Mercy has been on my mind since re-watching “The Lord of the Rings” trilogy.  There’s a nasty little character known as Gollum.  Before he was seduced by Sauron’s ring (the one ring of power), Gollum was known as Smeagol.  Twisted and consumed by the Dark Lord’s ring, Smeagol becomes a shadow of himself, eventually forgetting his real name and becoming Gollum, a name related to the guttural coughs and sounds he makes.

Gollum loses the Ring to Bilbo Baggins, a Hobbit of the Shire.  The Ring extends Bilbo’s life but also begins to twist him as well.  As Sauron returns to power in Mordor, he needs only to regain the Ring to defeat the combined might of the peoples of Middle Earth.  Bilbo passes the Ring to his much younger cousin, Frodo, who together with a Fellowship consisting of representatives drawn from men, elves, dwarfs, and hobbits as well as the wizard Gandalf, journeys to Mordor to destroy the Ring and vanquish Sauron.

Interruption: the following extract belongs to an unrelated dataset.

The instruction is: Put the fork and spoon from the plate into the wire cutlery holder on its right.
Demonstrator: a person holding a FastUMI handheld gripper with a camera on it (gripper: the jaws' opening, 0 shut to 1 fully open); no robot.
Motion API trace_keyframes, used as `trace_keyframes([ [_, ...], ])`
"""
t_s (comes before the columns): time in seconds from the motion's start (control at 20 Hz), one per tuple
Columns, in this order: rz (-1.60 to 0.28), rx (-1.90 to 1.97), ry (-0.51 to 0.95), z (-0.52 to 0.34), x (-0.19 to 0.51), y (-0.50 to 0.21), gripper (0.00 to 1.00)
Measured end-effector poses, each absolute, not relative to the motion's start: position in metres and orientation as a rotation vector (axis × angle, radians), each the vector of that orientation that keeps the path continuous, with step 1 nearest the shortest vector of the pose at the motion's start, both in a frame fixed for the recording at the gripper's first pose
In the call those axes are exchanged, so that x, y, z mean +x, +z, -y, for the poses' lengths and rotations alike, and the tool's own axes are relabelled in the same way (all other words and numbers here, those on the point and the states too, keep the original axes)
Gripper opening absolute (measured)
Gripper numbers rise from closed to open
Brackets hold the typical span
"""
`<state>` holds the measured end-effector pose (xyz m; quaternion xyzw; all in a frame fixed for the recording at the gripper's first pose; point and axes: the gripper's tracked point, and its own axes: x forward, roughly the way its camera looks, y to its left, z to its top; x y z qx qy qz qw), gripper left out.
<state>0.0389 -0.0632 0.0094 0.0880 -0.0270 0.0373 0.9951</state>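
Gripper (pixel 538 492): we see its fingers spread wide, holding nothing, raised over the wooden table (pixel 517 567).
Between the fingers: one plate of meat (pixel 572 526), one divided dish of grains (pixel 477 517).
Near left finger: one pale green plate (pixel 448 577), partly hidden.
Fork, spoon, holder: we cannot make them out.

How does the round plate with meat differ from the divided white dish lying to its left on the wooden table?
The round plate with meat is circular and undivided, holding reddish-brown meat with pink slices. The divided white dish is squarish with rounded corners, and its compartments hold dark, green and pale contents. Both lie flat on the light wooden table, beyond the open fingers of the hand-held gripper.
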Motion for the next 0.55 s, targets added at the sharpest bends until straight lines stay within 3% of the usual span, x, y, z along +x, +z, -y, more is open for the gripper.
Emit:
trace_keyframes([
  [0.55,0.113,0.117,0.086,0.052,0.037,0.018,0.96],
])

Early in his journey to Mordor, Frodo says he wishes Bilbo had killed Gollum when he’d had the opportunity.  (Gollum, drawn by the Ring, is shadowing the Fellowship on its journey.)  Gandalf sagely advises Frodo that Gollum may yet play an important role, and that mercy is not a quality to disparage.  As the Fellowship is separated and Frodo has to journey to Mordor with only his faithful friend Sam beside him, Gollum soon becomes their indispensable guide, and Frodo begins to pity him.  Frodo, by showing Gollum mercy, reawakens the good within him, calling him Smeagol and preventing Sam from hurting him.

But the corrupting power of the Ring overtakes Smeagol again, and Gollum reemerges.  Even so, without Gollum’s help, Frodo and Sam would never have made it to Mordor and the fires of Mount Doom.  On the brink of destroying the Ring, Frodo too becomes consumed by its power, choosing to use it instead of casting it into the fire.  Here again, Gollum emerges as an instrumental character.  He fights Frodo for the Ring, gains it, but loses his footing and falls into the fires of Mount Doom, destroying himself as well as the Ring and saving Middle Earth.

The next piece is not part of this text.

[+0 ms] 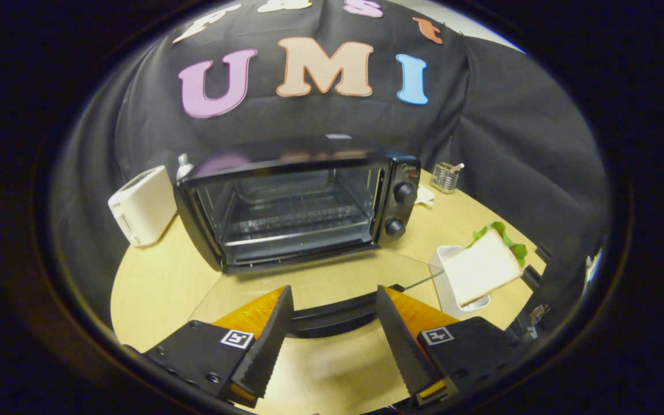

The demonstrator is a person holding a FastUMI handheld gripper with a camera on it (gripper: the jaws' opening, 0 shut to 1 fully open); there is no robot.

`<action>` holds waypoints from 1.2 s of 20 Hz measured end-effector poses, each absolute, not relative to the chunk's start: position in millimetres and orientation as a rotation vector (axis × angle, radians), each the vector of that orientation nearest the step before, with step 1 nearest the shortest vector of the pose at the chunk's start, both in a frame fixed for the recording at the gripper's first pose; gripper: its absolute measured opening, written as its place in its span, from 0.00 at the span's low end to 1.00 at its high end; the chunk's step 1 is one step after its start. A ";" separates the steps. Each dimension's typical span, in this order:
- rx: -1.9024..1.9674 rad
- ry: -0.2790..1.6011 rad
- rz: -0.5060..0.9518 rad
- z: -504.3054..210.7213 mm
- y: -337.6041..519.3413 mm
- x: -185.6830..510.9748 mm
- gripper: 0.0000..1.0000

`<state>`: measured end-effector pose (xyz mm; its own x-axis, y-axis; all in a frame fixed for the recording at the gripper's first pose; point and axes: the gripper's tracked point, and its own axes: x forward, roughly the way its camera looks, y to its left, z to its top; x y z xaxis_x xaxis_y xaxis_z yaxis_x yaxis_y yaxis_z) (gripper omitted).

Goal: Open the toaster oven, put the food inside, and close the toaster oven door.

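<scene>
My gripper (pixel 335 323) stands wide open and holds nothing; the handle (pixel 332 317) of the lowered glass door (pixel 314 282) lies across the gap between my fingers. The toaster oven (pixel 303 207) sits toward the far edge of the bench (pixel 153 288), its cavity open and its rack (pixel 294 222) bare. The food, a sandwich (pixel 482 268) with green leaf showing, rests on a white dish (pixel 453 288) near the right edge, beyond my right finger. Risk: swinging toward the sandwich may knock the door handle and jolt the oven; a shallow grip may let the bread slip or tip the dish. The bench is pale wood, smooth. A white toaster (pixel 142 204) stands left of the oven, a wire basket (pixel 444 176) behind right.
</scene>
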<state>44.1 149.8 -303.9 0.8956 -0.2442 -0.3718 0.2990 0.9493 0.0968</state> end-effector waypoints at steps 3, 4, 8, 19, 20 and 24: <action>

It was Bilbo and Frodo’s mercy that spared the life of Gollum, setting the stage for Gollum’s actions that ultimately save Frodo and the rest of Middle Earth from Sauron’s dominance.  Without Gollum’s help, Frodo and Sam would never have made it to Mount Doom; or, if by some miracle they had, Frodo in donning the Ring would have been ensnared by Sauron’s power and executed by him.  If Frodo is the hero of the tale, Gollum is the anti-hero, as indispensable to Middle Earth’s salvation as Frodo and the Fellowship.

Another story about the role of mercy came in one of my favorite “Star Trek” episodes, “Arena.”  In this episode, Captain Kirk has to fight a duel with an enemy captain of a lizard-like species known as the Gorn.  It’s supposed to be a fight to the death, overseen by a much superior species known as the Metrons.  When Kirk succeeds in besting the Gorn captain, however, he refuses to kill the Gorn, saying that perhaps the Gorn had a legitimate reason for attacking a Federation outpost.  A Metron spokesperson appears and is impressed by Kirk, saying that he has demonstrated the advanced trait of mercy, something the Metrons hardly suspected “savage” humans were capable of showing.

download
Capt Kirk fights the Gorn captain in “Arena”

Perhaps war between the Federation and the Gorn is not inevitable, this episode suggests.  Diplomacy may yet resolve a territorial dispute without more blood being shed, all because Kirk had the courage to show mercy to his opponent: an opponent who wouldn’t have shown mercy to him if their fates had been reversed.

Mercy, nowadays, is not in vogue in the USA.  America’s enemies must always be smited, preferably killed, in the name of righteous vengeance.  Only weak people show mercy, or so our national narrative appears to suggest.  But recall the saying that in insisting on an eye for an eye, soon we’ll all be blind.

The desire for murderous vengeance is making us blind.  The cycle of violence continues with no end in sight.  Savagery begets more savagery.  It’s as if we’ve put on Sauron’s ring and become consumed by it.

Do we have the courage of Bilbo and Frodo Baggins, and even of that man of action, Captain Kirk?  Can our toughness be informed by and infused with mercy?